Él (no ella) tenía un hijo al que quería mucho, Cooper, pero estaba estudiando en una escuela de negocios de la Costa Este y cuando venía de visita solía alojarse en casa de su madre. Aun así, cualquiera que visitara la casa de Folger Lane se daba cuenta por el número de fotografías que adornaban las paredes de la biblioteca (fotos de Cooper con sus amigos haciendo heliesquí en la Columbia Británica, o montando a caballo por una playa de Hawái con su novia, Virginia, o sosteniendo una enorme jarra de cerveza junto a su padre en un partido de los Fortyniners) de que Swift adoraba a su hijo.
Los hijos de Ava, decía ella, eran sus perros. Y quizá, pensaba yo, la extraordinaria generosidad que demostraba mi amiga hacia las personas y los animales con los que se encariñaba se debiera precisamente al hecho de no tener hijos. Se daba por descontado que los perros ocupaban un lugar prioritario en sus afectos, pero Ava tenía además una intuición asombrosa para percibir cuándo una persona se encontraba en graves apuros.
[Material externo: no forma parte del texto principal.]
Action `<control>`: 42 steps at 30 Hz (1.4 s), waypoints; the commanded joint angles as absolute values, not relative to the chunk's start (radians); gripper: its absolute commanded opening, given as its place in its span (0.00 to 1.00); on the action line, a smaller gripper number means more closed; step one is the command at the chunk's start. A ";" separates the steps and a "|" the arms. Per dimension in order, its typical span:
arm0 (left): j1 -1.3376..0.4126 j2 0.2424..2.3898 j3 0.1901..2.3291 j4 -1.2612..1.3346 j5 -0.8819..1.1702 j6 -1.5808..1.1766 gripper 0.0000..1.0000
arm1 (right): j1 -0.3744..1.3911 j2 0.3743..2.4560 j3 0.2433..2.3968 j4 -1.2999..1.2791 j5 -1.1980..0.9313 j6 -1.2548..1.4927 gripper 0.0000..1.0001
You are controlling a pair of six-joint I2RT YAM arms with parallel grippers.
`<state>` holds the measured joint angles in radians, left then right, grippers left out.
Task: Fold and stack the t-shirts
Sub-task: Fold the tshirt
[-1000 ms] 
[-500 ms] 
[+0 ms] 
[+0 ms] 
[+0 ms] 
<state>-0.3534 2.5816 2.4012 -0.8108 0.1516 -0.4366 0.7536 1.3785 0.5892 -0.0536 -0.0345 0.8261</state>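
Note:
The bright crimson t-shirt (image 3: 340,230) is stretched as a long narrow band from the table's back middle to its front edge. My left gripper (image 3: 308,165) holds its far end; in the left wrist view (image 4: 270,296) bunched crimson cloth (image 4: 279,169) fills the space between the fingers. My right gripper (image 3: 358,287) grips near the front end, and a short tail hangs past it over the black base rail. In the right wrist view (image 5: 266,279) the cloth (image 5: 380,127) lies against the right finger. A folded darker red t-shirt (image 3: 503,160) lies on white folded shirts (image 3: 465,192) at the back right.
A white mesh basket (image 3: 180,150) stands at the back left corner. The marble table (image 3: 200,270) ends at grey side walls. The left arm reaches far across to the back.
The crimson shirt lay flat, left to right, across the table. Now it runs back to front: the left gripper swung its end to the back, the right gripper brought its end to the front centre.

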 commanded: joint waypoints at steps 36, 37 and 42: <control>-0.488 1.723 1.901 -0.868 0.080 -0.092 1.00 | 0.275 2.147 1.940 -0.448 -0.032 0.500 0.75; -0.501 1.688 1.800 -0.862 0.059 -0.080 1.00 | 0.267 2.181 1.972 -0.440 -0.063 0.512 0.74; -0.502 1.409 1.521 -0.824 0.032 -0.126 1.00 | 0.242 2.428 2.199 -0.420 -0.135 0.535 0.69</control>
Y no solo yo, aunque llegara a ocupar una posición única como amiga de Ava, sino también cualquier desconocido. Podíamos estar en cualquier parte, comiendo en un pequeño restaurante, por ejemplo (invitaba ella, claro), y Ava veía a un hombre en el aparcamiento, rebuscando en la basura. Un minuto después, hablaba con la camarera, le daba un billete de veinte dólares y le pedía que le llevara a aquel hombre una hamburguesa, unas patatas fritas y un refresco. Si había un indigente parado en la cuneta con un cartel, y esa persona tenía un perro, Ava siempre paraba para darle un buen puñado de las golosinas biológicas para perro que guardaba en un enorme recipiente en la parte de atrás de la furgoneta.
Se hizo amiga de un tal Bud que trabajaba en la floristería en la que parábamos a comprar rosas y gardenias a montones, porque a Ava le gustaba tenerlas en un cuenco junto a su cama. Después dejamos de ver a Bud una temporada y, al enterarse de que le habían diagnosticado un cáncer, se presentó esa misma tarde en el hospital con libros y flores y un iPod cargado con la banda sonora de Guys and Dolls y Oklahoma, porque sabía que le encantaban los musicales.
Y no fue esa la única visita que le hizo. Ava nunca se desentendía de los demás. Yo solía decir que era la amiga más leal que podía tener una persona porque, si te adoptaba como uno de sus proyectos, su amistad era para toda la vida.
—Nunca te librarás de mí —me dijo una vez.
Como si yo quisiera librarme de ella.